Gonzalez gave the Sox chances to get ahead, though, and eventually the Sox came through. First, Anderson atoned for the strikeout by following a Delmonico single with a two-run dinger on a McHugh hanger in the fourth. The homer wasn’t of the rally-killing variety, because Narvaez dropped a single to left, and Leury Garcia’s fly carried over the head of Derek Fisher for a ground-rule double. The Astros brought the infield in, and Yolmer Sanchez poked a grounder through the left side for a two-run single and a 4-0 lead.
When that part of the order returned in the fifth, more runs. Yoan Moncada drew a walk, took second on an errant pickoff, moved to third on a Delmonico single and scored on an Anderson double to right. In came Francisco Liriano, who retired Narvaez with a pop-up, but he couldn’t do the same to Leury Garcia. After falling behind 0-2, Garcia battled back to a full count, then sliced a single to center on the seventh pitch to make it a 7-0 game.

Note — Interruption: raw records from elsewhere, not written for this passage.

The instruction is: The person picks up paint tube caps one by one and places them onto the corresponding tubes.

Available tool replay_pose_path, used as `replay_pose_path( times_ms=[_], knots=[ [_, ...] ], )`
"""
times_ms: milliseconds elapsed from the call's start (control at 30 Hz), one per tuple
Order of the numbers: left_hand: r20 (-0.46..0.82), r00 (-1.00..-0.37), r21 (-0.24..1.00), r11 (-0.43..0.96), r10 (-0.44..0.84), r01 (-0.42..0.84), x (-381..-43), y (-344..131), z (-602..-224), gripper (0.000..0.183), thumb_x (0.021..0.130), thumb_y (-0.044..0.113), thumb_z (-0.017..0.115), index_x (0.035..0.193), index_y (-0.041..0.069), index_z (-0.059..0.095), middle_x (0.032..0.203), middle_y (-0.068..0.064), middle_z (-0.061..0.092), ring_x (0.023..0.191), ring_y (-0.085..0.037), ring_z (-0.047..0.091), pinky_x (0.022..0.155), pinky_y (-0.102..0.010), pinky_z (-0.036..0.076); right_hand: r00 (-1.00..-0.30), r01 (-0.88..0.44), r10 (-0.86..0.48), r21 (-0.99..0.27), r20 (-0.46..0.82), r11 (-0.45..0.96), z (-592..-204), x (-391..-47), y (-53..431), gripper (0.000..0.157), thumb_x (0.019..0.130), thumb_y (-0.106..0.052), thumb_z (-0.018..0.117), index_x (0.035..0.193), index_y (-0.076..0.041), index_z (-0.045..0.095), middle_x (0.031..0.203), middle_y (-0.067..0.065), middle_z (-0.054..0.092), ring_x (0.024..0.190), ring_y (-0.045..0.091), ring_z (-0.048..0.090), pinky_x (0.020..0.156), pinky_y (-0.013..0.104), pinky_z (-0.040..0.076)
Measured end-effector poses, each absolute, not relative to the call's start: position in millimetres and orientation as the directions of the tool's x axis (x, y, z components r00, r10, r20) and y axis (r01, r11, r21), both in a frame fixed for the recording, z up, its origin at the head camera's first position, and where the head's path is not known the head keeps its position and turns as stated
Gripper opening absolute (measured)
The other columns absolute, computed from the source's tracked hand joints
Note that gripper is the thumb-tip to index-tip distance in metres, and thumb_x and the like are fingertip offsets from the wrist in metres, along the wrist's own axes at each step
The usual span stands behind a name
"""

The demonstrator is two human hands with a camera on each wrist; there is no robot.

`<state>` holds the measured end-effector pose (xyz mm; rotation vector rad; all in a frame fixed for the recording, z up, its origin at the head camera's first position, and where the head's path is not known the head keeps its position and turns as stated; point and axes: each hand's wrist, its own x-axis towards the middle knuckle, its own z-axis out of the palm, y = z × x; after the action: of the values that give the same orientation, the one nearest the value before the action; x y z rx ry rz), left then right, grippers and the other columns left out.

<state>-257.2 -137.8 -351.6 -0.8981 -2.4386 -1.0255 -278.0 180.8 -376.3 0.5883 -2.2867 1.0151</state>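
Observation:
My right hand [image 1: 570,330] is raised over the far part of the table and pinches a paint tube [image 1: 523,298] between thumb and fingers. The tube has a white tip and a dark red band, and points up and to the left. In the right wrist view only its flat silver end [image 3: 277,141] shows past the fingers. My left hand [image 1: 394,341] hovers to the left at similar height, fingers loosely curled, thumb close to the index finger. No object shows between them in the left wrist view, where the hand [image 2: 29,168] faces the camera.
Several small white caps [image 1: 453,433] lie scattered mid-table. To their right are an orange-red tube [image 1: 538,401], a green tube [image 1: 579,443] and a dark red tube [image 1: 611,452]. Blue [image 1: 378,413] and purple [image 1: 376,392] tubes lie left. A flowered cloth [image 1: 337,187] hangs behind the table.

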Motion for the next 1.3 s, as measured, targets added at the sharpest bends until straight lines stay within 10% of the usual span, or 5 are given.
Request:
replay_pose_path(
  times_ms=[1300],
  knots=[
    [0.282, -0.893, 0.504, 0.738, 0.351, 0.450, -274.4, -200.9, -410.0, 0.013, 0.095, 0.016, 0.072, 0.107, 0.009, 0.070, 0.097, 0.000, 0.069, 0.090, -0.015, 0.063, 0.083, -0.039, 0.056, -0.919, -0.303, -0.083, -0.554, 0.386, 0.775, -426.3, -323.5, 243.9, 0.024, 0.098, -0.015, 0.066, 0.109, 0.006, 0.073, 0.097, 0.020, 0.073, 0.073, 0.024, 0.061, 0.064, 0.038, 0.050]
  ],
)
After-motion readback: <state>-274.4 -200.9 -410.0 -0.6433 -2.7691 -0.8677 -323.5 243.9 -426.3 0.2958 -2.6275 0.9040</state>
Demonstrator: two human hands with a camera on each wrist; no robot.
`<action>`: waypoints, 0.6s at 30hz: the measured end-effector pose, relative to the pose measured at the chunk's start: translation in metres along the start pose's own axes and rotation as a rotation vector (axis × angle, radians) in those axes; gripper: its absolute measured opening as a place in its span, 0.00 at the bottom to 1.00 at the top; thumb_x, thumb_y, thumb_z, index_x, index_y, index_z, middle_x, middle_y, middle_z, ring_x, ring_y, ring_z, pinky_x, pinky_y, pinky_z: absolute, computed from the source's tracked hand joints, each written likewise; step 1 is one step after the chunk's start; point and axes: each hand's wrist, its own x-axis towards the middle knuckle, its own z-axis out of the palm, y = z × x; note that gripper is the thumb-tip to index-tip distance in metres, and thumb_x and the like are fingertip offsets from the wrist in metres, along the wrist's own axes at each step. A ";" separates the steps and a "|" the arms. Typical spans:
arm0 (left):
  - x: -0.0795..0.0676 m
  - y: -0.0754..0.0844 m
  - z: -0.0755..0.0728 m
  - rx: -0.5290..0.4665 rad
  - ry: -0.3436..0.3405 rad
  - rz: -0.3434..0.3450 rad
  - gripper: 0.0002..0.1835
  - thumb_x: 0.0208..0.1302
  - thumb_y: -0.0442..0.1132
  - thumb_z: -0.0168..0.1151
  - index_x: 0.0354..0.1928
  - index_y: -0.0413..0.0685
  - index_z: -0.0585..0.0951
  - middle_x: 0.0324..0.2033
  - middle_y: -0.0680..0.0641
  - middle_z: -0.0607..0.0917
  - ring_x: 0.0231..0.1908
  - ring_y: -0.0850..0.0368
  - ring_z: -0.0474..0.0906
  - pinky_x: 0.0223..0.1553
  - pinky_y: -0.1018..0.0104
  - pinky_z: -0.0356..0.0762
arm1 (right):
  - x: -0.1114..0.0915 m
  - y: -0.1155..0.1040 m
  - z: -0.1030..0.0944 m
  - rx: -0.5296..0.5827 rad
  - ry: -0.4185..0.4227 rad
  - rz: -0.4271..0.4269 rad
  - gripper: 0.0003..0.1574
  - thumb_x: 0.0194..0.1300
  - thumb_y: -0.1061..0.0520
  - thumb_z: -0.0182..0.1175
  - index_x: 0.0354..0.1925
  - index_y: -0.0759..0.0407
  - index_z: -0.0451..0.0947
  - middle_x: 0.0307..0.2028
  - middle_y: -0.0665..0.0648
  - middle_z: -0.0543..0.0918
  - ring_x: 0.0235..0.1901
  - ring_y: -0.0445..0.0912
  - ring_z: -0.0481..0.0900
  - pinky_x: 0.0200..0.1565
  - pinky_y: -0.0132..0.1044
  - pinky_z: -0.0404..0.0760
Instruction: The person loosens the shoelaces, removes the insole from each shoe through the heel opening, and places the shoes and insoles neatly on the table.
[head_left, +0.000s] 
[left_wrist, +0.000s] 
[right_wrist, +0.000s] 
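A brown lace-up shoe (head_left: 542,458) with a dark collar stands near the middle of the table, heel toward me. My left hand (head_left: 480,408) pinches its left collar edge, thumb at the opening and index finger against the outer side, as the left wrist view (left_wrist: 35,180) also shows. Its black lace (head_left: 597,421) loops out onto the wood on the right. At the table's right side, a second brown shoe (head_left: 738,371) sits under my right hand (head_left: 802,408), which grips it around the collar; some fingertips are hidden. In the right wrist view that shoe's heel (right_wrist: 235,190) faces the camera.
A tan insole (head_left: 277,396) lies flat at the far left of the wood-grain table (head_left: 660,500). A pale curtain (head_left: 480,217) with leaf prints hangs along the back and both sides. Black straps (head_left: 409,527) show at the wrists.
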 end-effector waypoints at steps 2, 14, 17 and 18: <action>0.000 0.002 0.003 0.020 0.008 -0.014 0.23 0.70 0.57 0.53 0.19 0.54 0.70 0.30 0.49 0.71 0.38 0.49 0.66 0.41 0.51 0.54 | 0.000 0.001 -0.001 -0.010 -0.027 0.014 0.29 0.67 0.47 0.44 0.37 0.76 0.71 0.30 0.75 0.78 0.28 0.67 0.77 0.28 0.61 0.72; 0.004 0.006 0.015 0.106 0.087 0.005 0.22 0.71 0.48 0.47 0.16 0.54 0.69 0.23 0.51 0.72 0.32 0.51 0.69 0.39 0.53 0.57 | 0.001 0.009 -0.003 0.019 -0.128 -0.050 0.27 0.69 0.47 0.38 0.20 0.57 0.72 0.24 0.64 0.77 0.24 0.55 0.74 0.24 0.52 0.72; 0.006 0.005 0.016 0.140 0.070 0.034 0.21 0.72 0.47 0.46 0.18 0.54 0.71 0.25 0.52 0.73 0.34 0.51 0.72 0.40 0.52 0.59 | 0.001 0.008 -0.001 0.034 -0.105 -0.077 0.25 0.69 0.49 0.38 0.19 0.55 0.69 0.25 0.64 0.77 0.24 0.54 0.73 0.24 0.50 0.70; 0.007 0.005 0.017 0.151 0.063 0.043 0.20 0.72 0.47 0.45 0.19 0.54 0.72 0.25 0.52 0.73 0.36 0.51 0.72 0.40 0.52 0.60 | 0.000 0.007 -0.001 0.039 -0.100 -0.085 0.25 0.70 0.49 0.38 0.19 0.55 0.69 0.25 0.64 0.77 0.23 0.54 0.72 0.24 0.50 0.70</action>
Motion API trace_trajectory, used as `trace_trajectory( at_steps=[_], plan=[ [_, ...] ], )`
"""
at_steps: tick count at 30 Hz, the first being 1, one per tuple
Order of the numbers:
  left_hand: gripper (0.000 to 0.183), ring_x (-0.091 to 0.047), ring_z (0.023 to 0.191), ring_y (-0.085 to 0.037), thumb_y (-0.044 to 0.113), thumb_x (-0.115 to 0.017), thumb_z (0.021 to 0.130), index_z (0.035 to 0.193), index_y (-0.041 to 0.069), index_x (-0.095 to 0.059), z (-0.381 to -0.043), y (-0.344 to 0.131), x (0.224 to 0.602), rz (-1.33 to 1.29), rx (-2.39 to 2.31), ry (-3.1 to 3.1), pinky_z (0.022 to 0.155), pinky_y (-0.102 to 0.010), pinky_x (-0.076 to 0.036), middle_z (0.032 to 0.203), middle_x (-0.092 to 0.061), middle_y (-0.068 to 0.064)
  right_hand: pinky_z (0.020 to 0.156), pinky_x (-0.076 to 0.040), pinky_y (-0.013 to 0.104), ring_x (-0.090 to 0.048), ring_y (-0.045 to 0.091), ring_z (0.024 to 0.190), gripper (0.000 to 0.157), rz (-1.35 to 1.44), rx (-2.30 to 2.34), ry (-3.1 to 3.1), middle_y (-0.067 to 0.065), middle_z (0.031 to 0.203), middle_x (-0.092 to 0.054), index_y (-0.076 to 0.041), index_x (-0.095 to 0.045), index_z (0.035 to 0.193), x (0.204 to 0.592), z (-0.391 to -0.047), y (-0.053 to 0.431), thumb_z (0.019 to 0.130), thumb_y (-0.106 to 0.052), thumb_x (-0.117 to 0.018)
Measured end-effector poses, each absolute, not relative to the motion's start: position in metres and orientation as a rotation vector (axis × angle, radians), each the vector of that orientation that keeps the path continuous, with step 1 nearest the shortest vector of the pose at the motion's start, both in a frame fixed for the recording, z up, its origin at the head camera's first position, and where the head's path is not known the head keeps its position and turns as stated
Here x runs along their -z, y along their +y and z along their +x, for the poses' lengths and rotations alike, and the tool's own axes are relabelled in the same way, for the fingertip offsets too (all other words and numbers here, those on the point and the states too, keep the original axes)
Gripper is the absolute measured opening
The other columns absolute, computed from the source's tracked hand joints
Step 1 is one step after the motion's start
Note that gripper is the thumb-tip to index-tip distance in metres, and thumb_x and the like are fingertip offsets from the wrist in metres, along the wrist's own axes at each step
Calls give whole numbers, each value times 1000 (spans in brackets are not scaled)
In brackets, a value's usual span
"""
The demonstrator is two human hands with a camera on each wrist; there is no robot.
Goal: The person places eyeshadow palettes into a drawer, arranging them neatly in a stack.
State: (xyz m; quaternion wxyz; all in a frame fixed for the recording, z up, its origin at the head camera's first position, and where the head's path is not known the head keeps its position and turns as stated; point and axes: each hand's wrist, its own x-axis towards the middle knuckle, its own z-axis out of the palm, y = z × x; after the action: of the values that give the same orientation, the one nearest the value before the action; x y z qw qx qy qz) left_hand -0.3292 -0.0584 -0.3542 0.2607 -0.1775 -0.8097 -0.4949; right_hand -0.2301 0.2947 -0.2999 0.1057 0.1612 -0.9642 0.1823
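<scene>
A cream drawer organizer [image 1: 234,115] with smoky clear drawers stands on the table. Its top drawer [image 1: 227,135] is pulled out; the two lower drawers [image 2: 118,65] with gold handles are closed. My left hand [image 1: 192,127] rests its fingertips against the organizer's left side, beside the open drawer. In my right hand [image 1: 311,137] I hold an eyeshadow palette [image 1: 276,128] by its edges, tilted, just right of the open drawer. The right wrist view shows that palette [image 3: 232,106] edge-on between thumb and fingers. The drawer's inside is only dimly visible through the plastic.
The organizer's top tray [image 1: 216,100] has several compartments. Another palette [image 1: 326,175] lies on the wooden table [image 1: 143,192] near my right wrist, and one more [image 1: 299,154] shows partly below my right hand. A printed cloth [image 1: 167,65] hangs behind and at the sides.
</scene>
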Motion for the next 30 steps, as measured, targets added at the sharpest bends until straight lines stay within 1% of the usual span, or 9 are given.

The only question was whether Gonzalez and friends would be able to complete a shutout, but Fisher hammered a grooved fastball out to right for the Astros’ only run in the eighth, which was Gonzalez’s final inning of work. He allowed just five hits and a walk, and never found himself in any significant danger. Now we’ll see whether he makes another start in a White Sox uniform.
Bullet points:
*Moncada went 1-for-2 with a double and two walks, and he got his first error out of the way in a no-harm situation (a Josh Reddick grounder on the grass with two outs in the eighth).
*The White Sox scored seven runs without a hit from either Jose Abreu for Avisail Garcia, which seems unlikely.